## Exercise aim
Begin your copy at the line holding "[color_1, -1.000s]" and end it at the last line of the listing. Keep every line exact and leave out the pictures.

——————————

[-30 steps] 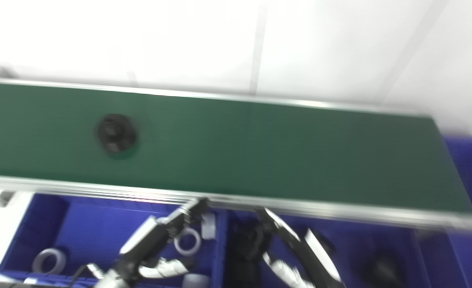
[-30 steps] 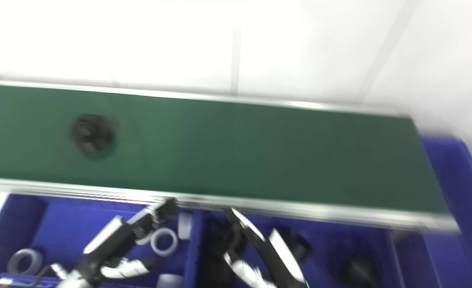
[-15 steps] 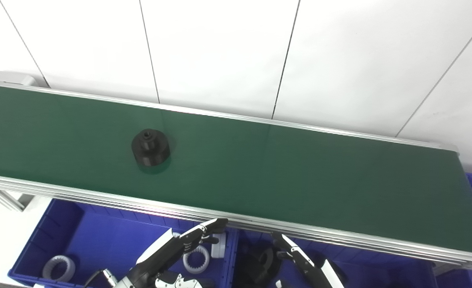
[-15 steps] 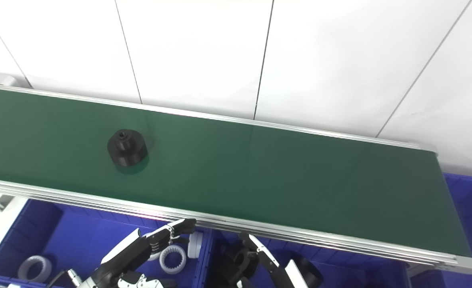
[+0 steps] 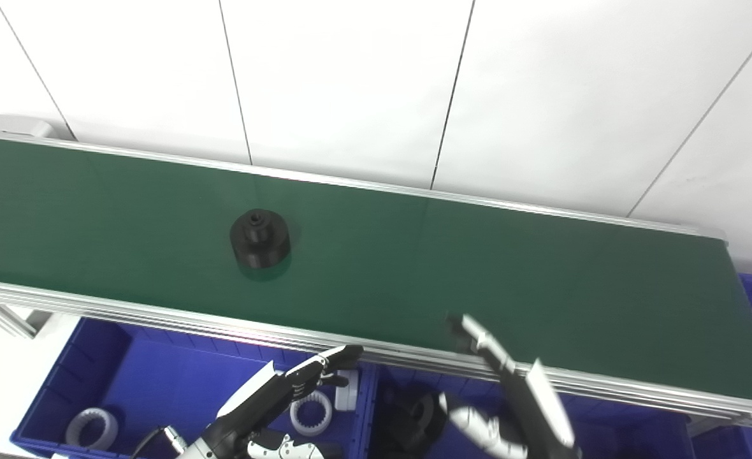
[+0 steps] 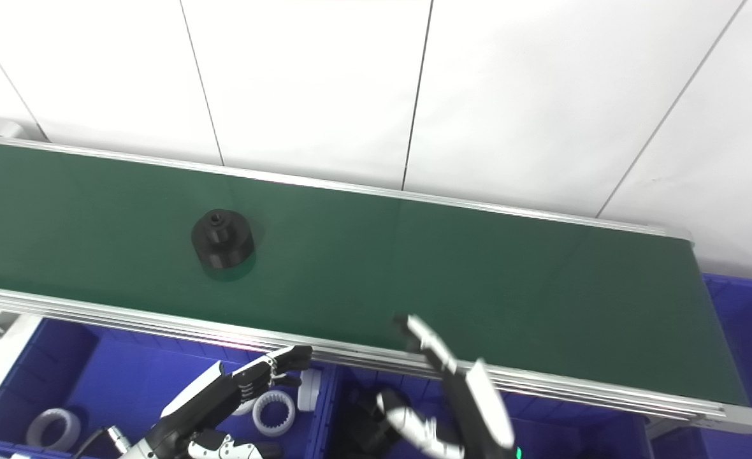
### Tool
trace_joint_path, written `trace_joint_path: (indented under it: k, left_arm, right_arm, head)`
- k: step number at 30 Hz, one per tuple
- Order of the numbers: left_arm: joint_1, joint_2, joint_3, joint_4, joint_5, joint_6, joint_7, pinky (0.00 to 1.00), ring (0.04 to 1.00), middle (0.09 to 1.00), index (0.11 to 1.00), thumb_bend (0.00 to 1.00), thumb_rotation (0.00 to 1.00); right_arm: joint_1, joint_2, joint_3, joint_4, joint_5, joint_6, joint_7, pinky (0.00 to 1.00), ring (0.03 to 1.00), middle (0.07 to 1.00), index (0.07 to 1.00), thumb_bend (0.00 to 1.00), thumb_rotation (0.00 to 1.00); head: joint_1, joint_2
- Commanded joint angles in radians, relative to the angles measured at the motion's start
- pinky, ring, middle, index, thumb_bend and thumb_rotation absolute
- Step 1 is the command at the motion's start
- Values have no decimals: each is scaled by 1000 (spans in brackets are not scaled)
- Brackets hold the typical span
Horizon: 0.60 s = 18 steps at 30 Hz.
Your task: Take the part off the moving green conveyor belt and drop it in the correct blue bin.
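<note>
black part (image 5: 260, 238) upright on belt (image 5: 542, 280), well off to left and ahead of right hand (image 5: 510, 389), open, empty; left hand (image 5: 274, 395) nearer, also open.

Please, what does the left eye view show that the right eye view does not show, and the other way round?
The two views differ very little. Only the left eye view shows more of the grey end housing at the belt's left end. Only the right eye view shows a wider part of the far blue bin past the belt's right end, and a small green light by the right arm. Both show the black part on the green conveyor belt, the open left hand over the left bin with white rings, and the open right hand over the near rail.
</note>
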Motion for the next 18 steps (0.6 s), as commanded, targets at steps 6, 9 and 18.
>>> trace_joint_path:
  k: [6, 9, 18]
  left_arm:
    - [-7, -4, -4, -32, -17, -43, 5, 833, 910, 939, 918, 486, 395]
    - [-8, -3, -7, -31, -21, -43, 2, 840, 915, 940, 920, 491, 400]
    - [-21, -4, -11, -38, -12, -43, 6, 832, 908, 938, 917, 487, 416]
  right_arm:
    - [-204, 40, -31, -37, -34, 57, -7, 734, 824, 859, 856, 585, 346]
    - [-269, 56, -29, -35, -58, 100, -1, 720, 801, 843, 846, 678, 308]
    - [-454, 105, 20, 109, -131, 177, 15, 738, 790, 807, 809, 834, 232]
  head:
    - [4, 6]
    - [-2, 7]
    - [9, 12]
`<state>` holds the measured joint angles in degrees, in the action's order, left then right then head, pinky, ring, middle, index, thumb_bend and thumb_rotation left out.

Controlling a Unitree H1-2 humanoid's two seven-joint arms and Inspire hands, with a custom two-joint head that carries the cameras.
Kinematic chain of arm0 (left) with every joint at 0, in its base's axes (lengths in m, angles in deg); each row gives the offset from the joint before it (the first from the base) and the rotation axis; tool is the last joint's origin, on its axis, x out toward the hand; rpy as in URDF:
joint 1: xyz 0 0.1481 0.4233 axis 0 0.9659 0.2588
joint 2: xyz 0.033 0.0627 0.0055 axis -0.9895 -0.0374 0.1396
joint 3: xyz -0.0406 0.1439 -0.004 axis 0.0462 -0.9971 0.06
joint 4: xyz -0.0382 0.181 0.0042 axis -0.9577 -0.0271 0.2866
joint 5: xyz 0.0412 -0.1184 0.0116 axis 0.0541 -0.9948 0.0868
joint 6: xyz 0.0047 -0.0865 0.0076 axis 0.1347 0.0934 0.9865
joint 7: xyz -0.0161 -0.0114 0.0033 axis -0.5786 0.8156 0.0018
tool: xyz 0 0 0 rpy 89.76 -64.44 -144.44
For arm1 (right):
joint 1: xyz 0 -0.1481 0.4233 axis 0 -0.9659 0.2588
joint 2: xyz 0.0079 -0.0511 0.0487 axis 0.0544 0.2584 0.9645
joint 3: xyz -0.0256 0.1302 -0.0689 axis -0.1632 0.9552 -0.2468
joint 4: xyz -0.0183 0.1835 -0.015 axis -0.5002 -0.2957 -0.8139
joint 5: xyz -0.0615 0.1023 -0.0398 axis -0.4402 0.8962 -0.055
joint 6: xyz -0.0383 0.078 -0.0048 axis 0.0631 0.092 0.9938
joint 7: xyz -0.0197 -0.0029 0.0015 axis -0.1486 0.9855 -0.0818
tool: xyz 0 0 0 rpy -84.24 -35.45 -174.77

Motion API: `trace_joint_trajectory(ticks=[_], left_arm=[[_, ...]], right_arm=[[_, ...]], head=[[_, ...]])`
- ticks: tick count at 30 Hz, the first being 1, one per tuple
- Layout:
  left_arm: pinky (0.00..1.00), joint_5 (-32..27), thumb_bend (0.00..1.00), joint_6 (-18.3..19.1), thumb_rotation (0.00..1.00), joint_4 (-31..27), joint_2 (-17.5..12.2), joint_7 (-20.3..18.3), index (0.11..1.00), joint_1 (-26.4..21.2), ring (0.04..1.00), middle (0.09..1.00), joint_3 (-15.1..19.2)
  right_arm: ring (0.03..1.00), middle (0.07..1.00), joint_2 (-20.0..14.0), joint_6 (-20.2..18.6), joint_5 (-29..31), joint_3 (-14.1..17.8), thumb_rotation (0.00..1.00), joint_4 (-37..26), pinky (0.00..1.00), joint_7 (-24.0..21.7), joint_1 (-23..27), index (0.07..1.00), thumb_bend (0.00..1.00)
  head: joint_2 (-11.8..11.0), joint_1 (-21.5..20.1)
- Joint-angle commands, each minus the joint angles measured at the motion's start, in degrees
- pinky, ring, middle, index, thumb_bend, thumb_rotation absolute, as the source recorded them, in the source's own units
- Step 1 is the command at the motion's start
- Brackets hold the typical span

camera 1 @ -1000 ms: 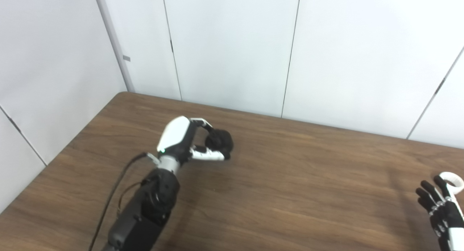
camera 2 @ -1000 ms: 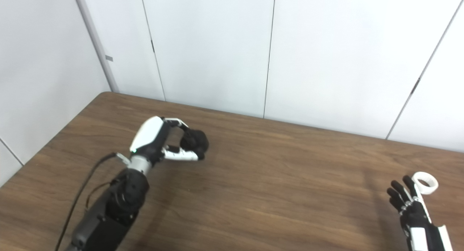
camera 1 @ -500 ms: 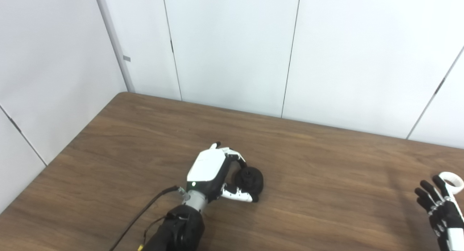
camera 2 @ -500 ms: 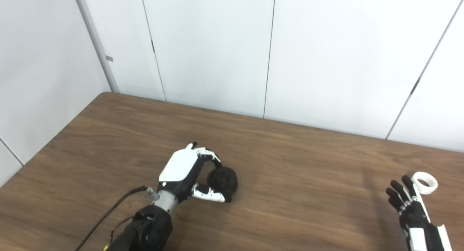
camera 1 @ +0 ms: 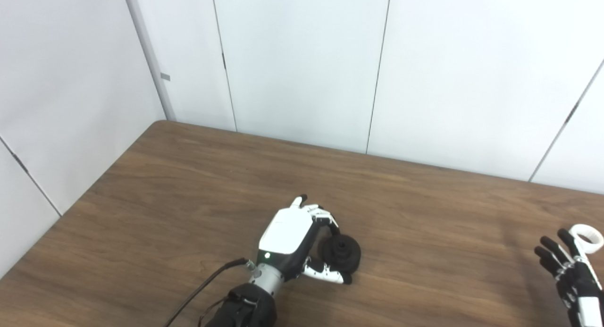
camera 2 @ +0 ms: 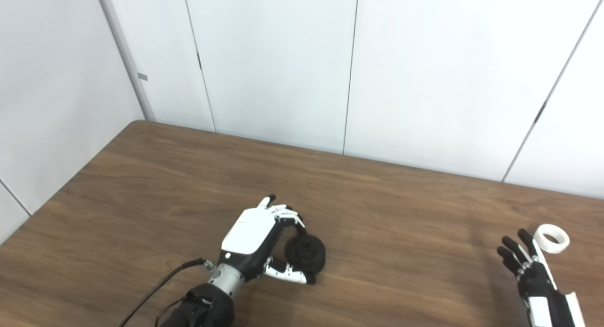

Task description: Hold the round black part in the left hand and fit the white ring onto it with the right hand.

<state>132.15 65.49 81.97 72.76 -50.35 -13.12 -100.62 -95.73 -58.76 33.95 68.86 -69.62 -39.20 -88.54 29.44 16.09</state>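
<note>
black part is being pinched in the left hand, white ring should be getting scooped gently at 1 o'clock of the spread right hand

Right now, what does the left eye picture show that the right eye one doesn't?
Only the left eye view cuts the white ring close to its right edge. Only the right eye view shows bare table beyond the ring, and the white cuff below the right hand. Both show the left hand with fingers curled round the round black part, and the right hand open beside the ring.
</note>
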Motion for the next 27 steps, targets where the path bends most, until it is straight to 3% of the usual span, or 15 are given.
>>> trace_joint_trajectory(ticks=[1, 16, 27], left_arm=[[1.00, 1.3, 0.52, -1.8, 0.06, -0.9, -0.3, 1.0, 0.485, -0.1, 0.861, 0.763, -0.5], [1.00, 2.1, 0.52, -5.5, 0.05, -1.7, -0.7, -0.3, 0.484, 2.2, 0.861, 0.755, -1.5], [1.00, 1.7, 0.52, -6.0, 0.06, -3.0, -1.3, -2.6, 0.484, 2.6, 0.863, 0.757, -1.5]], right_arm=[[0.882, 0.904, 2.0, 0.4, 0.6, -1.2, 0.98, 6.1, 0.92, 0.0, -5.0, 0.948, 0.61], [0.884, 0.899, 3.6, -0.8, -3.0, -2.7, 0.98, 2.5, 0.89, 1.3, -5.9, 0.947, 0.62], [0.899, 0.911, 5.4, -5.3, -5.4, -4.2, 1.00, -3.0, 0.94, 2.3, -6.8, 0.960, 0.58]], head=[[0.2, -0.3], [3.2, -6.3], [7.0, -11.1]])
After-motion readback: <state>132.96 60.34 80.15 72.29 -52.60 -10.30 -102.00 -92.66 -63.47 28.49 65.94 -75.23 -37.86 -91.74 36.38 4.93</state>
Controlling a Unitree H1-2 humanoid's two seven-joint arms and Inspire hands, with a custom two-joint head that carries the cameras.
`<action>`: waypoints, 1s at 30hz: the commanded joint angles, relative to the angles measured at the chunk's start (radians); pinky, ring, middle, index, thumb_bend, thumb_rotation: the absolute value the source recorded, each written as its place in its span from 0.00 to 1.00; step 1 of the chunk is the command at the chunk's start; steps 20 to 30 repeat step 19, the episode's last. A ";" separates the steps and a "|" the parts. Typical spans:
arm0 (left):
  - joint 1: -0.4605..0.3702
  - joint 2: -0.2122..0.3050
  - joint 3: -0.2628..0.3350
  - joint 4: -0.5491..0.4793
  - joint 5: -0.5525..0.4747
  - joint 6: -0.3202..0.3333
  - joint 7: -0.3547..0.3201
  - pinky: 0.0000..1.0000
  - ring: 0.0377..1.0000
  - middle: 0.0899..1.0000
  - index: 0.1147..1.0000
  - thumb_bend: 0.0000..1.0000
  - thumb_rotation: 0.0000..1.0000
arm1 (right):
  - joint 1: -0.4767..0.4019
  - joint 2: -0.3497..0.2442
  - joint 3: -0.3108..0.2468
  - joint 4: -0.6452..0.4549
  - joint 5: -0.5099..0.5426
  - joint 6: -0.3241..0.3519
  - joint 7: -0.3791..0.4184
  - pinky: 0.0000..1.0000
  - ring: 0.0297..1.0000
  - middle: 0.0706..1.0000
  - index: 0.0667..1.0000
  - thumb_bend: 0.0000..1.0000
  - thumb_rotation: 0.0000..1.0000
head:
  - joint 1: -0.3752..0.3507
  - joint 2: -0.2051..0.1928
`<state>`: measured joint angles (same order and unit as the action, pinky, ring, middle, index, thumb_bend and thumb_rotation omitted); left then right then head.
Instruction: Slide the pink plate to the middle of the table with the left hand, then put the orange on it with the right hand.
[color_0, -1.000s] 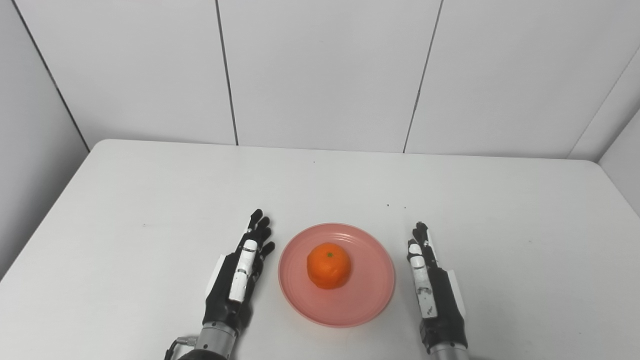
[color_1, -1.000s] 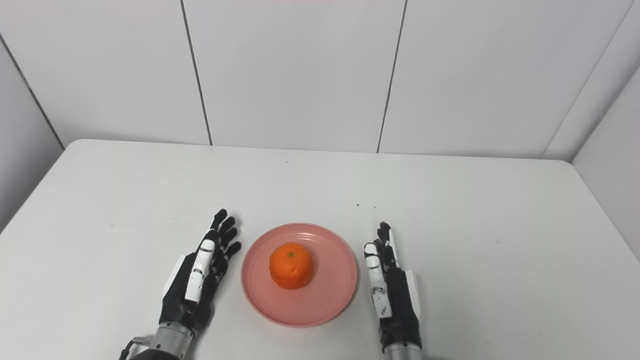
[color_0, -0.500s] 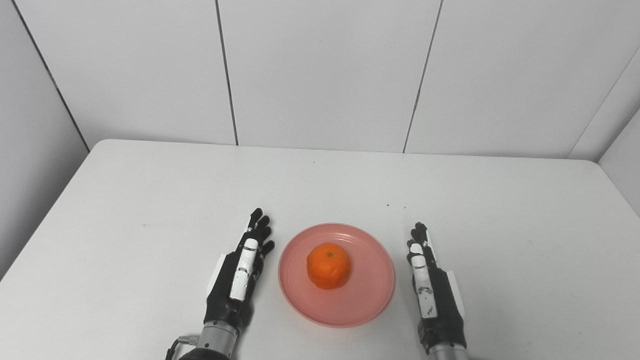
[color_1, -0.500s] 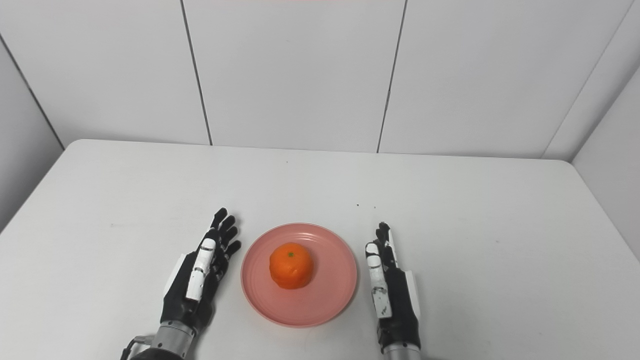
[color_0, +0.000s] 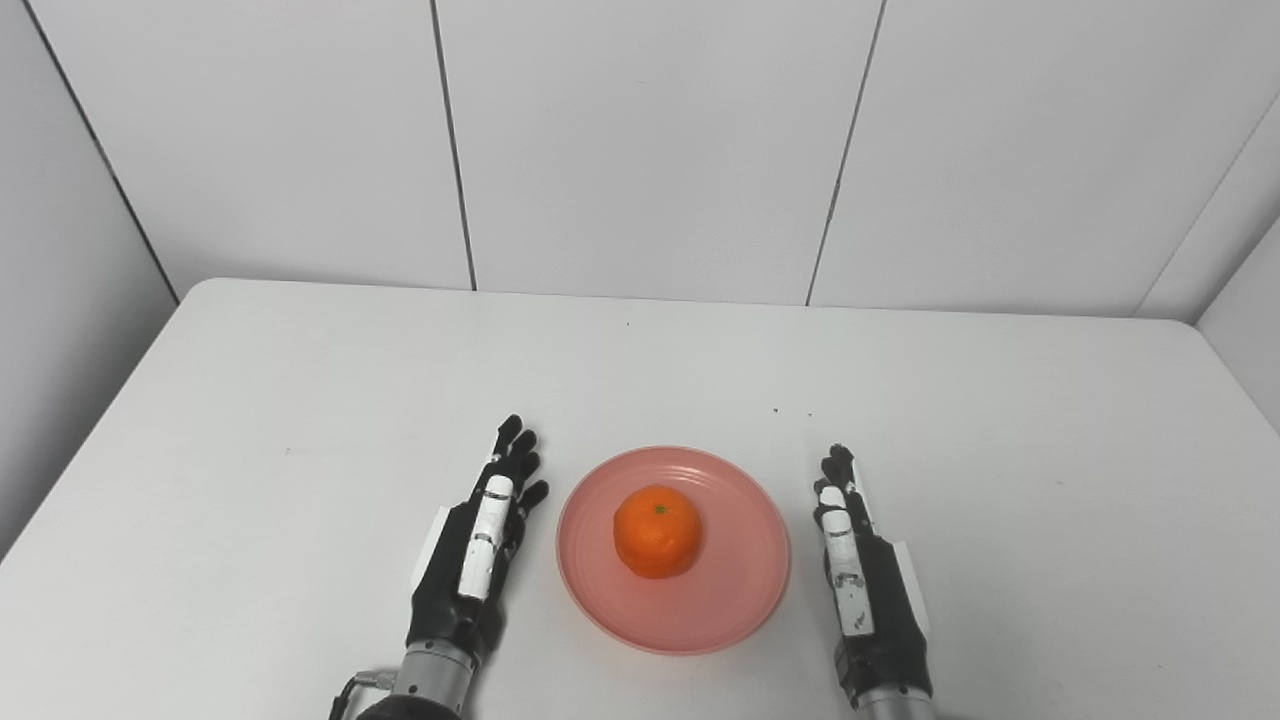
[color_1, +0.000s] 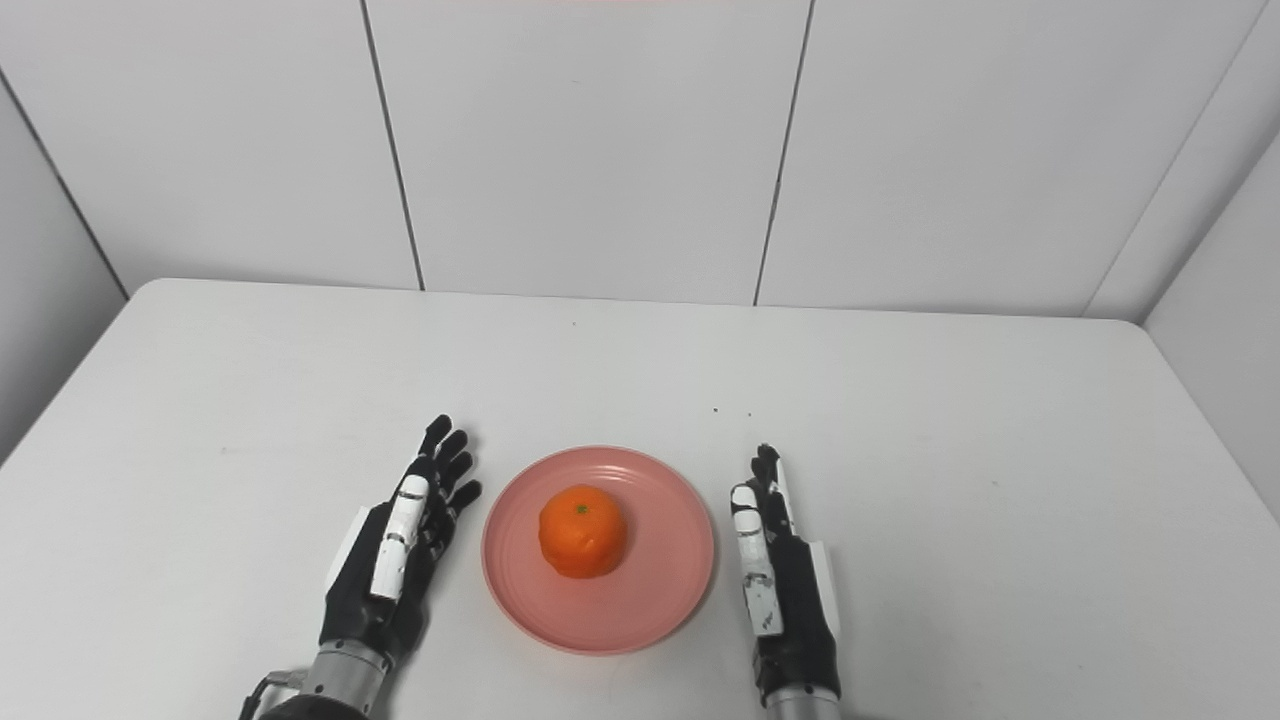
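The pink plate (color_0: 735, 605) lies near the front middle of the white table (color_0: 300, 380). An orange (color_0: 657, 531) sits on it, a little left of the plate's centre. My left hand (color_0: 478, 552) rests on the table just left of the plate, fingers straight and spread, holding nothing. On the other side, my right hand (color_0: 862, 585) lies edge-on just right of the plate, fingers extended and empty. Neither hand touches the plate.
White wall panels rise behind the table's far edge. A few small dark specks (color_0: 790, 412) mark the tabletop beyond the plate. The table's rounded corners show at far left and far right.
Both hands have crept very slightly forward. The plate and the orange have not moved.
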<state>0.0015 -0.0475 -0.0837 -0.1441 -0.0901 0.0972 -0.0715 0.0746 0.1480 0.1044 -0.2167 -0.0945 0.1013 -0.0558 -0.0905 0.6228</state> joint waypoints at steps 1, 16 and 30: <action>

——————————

## Task solution
[color_1, -1.000s] 
[color_0, -0.500s] 
[color_1, -0.500s] 
[color_0, +0.000s] 
[color_1, +0.000s] 
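The pink plate (color_0: 735, 605) lies near the front middle of the white table (color_0: 300, 380). An orange (color_0: 657, 531) sits on it, a little left of the plate's centre. My left hand (color_0: 478, 552) rests on the table just left of the plate, fingers straight and spread, holding nothing. On the other side, my right hand (color_0: 862, 585) lies edge-on just right of the plate, fingers extended and empty. Neither hand touches the plate.
White wall panels rise behind the table's far edge. A few small dark specks (color_0: 790, 412) mark the tabletop beyond the plate. The table's rounded corners show at far left and far right.
Both hands have crept very slightly forward. The plate and the orange have not moved.
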<state>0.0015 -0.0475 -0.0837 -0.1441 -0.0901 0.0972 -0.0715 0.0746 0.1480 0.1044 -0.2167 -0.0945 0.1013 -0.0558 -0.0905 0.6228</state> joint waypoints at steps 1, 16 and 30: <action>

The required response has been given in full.